— Ай, начальник, — неожиданно оживился Нуретдинов. — Зачем такие слова говорить? Какой я бандит? Я тихий трудящийся человек. И отец мой был тихим трудящимся человеком. И дед.
— Тихий, как же…
— Правда отпускаете?
— Куда я денусь?
— Ах, начальник, ах, спасибо.
Он заулыбался. По обаянию его улыбка могла сравниться разве что с оскалом кобры, готовящейся укусить зазевавшегося путника.
— Распишитесь, — я протянул постановление об изменении меры пресечения. Нуретдинов внимательно прочитал его и расписался.
— Бежать не советую. По двести восемнадцатой дают лишение свободы редко. Возможно, отделаетесь условным сроком.
— Ай, какой бежать, о чем вы? Я вызвал выводного.
— Понадобитесь, я вас вызову повесткой.
Улыбаясь и кланяясь, Нуретдинов попятился к дверям.
— Ай, спасибо, начальник, что отпустили. Благодарен всегда буду. Если что надо, скажи, помогу.
Взгляд его был холоден и остр, как стилет.

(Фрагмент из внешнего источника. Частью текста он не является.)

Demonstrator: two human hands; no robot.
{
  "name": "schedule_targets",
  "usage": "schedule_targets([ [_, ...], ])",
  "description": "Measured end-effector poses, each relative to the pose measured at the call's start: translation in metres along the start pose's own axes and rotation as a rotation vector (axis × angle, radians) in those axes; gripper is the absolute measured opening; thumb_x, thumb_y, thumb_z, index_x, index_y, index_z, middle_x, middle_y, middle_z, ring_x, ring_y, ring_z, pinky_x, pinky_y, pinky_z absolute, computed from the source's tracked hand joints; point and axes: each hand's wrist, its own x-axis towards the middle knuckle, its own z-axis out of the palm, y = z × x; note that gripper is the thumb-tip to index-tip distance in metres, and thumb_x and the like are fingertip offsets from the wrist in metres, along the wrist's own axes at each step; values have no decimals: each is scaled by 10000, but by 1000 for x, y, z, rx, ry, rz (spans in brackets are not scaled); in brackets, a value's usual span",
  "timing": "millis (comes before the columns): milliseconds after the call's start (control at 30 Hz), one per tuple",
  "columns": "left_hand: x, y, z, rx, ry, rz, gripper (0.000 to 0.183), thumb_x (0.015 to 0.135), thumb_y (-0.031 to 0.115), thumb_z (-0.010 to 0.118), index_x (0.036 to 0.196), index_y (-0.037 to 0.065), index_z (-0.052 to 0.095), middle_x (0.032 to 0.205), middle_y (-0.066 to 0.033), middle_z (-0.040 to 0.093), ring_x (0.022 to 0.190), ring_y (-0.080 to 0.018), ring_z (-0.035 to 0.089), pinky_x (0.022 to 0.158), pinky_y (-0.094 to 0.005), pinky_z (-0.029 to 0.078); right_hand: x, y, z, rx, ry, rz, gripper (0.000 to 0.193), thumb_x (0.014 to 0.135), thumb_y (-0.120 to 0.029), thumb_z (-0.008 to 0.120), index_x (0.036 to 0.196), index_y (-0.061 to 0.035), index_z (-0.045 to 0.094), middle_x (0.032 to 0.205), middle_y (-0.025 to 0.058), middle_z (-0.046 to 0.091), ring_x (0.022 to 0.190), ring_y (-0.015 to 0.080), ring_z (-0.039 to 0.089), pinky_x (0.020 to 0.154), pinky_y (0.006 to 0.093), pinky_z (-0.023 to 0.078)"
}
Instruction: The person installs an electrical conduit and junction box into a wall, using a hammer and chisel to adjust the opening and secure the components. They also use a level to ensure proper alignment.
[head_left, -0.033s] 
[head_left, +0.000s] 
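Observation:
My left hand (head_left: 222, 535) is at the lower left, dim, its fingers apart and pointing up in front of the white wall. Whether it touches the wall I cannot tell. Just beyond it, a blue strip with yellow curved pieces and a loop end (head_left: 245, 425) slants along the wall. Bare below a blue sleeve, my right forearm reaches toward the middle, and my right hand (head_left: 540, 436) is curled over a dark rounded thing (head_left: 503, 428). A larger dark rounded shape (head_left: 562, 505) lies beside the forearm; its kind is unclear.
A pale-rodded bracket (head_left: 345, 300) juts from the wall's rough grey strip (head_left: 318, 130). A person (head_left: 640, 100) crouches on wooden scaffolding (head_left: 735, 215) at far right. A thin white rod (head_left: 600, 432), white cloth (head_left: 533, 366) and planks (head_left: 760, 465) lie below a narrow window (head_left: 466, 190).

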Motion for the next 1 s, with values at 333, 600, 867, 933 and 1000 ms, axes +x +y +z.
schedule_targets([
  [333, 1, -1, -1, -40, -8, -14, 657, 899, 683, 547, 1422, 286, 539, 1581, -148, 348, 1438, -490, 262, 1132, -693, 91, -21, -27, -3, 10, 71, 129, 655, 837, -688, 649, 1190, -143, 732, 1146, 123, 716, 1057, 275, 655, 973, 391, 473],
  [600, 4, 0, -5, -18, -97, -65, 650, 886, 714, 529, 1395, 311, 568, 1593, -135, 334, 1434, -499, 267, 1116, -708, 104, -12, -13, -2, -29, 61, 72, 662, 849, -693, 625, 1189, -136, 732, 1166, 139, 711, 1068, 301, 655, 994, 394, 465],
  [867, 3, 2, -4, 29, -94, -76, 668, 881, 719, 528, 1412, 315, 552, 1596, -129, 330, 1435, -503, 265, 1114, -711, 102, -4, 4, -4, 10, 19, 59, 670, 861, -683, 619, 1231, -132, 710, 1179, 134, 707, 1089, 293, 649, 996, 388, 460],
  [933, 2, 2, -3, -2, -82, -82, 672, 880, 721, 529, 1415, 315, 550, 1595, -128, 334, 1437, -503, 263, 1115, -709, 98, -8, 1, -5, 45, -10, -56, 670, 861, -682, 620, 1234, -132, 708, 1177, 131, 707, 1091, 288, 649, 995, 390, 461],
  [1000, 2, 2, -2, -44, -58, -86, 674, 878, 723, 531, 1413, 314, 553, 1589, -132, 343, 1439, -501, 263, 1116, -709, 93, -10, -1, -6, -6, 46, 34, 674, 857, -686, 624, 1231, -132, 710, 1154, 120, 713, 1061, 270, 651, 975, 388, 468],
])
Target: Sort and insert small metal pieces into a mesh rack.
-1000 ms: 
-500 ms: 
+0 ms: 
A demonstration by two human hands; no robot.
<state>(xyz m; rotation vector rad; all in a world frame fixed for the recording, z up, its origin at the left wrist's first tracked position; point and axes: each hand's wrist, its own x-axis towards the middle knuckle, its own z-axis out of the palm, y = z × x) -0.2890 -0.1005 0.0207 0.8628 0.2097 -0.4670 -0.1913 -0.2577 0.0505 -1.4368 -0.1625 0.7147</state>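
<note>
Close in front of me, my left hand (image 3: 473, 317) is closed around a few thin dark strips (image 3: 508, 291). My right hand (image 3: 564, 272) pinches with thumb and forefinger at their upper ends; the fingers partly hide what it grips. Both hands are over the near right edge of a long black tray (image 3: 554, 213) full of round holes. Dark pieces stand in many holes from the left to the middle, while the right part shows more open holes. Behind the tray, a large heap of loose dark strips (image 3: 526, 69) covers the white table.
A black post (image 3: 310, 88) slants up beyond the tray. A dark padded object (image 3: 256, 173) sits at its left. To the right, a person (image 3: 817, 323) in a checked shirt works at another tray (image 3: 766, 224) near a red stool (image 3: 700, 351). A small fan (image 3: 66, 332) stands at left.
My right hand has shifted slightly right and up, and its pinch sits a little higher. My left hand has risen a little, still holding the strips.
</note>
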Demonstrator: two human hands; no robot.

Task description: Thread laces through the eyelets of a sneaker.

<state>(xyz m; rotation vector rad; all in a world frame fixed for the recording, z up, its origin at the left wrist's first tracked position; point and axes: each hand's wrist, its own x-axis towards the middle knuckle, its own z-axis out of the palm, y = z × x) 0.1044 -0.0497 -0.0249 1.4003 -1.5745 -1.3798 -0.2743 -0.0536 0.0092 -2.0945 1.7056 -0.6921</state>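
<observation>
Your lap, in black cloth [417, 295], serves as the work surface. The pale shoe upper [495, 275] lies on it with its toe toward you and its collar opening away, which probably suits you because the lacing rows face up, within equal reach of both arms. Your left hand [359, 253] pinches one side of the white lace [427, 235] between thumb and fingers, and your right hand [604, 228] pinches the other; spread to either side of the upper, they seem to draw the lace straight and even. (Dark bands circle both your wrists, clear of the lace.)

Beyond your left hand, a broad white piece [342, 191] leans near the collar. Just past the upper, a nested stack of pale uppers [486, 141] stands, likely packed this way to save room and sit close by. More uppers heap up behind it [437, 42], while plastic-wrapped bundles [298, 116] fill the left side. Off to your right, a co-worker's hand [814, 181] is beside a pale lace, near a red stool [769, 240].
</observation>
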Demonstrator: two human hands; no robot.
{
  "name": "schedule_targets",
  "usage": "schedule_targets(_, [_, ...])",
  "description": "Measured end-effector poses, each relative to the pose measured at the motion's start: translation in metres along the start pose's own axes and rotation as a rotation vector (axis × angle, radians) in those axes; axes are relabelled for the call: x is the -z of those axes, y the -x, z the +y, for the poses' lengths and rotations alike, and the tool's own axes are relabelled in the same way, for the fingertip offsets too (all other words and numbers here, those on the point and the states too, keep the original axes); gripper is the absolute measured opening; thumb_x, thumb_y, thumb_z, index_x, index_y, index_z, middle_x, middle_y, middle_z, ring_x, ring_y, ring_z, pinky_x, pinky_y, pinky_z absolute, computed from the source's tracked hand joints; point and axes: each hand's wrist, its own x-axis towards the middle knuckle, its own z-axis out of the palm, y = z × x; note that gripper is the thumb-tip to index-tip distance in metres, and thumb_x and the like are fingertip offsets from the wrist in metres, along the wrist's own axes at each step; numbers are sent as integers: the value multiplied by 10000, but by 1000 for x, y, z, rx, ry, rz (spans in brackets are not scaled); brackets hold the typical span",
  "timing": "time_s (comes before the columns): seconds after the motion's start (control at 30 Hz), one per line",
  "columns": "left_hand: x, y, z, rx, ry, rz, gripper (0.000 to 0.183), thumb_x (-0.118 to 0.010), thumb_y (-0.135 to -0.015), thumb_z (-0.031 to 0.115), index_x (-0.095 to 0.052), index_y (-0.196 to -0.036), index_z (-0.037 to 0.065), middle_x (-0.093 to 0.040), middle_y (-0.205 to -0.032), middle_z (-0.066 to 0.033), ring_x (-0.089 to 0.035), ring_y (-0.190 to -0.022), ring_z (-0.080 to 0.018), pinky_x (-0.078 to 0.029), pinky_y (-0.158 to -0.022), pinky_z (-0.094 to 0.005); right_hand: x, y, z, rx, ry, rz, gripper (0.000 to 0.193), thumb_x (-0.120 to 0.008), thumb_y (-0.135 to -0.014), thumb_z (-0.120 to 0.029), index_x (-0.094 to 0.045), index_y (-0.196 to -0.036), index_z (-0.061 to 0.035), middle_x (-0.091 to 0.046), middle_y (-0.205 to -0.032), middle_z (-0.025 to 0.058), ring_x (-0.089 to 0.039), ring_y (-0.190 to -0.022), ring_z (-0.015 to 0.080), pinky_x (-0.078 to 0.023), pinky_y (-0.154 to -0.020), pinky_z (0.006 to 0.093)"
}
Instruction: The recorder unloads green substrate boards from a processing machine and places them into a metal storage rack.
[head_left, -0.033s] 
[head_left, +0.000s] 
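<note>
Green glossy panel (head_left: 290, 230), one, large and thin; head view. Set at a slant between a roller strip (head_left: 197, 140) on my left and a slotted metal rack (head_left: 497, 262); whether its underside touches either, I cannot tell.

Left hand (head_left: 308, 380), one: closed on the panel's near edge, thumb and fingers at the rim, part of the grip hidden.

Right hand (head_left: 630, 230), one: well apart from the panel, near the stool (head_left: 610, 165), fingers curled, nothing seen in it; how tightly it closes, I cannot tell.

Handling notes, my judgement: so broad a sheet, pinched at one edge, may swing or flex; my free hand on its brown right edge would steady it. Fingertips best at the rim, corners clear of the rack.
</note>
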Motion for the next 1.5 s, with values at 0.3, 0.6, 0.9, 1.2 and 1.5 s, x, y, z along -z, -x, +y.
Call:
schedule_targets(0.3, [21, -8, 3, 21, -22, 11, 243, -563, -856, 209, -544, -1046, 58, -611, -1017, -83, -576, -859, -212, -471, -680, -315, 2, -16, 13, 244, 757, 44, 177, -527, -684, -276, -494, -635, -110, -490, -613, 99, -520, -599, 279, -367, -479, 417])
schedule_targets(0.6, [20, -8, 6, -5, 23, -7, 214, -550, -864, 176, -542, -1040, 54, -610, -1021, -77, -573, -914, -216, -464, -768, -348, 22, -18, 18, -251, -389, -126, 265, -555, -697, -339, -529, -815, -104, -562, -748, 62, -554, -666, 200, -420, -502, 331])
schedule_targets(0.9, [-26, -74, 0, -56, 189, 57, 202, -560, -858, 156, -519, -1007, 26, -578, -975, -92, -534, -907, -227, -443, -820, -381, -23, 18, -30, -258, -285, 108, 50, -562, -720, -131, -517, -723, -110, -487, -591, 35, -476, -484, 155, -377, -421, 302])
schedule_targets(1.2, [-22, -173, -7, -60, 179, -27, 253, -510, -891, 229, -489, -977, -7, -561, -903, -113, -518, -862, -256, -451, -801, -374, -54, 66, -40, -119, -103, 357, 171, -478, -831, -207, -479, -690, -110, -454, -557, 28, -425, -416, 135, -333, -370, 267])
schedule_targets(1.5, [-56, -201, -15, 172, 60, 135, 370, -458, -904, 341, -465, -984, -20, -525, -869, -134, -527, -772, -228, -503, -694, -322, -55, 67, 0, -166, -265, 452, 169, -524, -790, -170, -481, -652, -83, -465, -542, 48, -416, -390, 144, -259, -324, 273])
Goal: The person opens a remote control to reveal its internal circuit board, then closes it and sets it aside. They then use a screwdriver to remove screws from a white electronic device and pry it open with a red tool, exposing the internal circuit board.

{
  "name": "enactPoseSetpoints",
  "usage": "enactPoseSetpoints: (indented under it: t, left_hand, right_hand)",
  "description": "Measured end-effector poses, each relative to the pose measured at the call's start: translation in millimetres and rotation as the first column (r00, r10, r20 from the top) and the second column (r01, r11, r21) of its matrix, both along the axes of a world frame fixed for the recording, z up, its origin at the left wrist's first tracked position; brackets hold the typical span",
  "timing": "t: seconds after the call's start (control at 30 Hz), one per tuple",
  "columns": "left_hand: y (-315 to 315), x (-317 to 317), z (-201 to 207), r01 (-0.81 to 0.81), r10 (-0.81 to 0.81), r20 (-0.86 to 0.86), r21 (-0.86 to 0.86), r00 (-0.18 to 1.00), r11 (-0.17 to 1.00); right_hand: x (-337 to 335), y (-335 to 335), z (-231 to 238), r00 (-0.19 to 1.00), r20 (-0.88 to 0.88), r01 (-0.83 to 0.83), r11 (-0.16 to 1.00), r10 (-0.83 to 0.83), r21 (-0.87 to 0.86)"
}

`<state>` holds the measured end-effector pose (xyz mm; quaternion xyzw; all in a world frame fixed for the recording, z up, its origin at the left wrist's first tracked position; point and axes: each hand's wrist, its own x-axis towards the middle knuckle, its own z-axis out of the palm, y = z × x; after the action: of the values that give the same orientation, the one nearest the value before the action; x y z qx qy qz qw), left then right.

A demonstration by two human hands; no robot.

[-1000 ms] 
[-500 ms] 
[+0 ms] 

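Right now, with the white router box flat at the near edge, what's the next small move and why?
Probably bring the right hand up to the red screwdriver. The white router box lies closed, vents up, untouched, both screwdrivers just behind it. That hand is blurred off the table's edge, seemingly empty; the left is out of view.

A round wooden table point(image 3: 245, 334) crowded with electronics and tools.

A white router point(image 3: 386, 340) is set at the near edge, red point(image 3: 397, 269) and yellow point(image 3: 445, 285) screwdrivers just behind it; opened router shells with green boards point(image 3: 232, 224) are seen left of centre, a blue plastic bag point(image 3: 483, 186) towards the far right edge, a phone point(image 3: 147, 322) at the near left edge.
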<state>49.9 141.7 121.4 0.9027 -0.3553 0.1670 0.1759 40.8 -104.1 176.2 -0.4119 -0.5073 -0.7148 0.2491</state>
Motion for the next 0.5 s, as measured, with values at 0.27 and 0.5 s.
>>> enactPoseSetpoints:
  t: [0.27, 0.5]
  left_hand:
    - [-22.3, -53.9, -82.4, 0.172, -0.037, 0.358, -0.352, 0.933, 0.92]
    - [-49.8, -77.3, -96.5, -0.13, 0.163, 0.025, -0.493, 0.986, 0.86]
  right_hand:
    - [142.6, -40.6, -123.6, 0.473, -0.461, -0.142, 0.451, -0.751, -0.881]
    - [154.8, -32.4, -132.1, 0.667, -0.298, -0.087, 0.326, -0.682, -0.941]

Нетрудно было понять, что единственная форма благодарности, на которую можно от него рассчитывать, — это кинжал в живот. Встреться только с ним где-нибудь в горном ущелье — отрежет голову и положит в сумку как военный трофей, басмаческая душа. Интересно, какими все же делами он занимался в Узбекистане? Грек говорит, что закатывал людей в асфальт. Много закатал? Об этом только сам Нуретдинов и знает…
Нуретдинов жил в однокомнатной квартире в центре города. Как только он вышел из СИЗО, тут же попал под колпак. Мы ежедневно читали рапорта групп наружного наблюдения. По ним выходило, что Нуретдинов вел пристойный образ жизни. Честно спит. Честно ест. Честно ходит в магазин. Честно не встречается ни с кем. Ни одного контакта. Похоже, он не испытывал особой потребности в общении с кем бы то ни было.
По телефону Нуретдинов тоже никому не звонил, кроме двух каких-то женщин, которые пообещали на днях осчастливить его своим присутствием. Телефон мы поставили на «кнопку», то есть на прослушивание. По правилам наслаждаться прослушиванием чужих телефонных разговоров мог только КГБ. Чтобы милиции присоединиться к этому развлечению, приходилось идти на поклон к своим коллегам, к которым в МВД никогда не питали братских чувств. Прокуратура же вообще была чужая на этом пиру.
Мы дали Нуретдинову пару дней на отдых, потом решили, что ему хватит прохлаждаться, и взялись за дело…
— Не передумали? — спросил я у Ионина. Горло его все еще было обвязано, но ангина понемногу отступала, чего не скажешь о моем бронхите.
— Не передумал.
— Тогда приступаем. Главное, держитесь естественно. Вот что вы должны сказать…
Я заставил повторить текст. Мы проработали различные варианты разговора. Я записал все на бумажку и положил перед Иониным.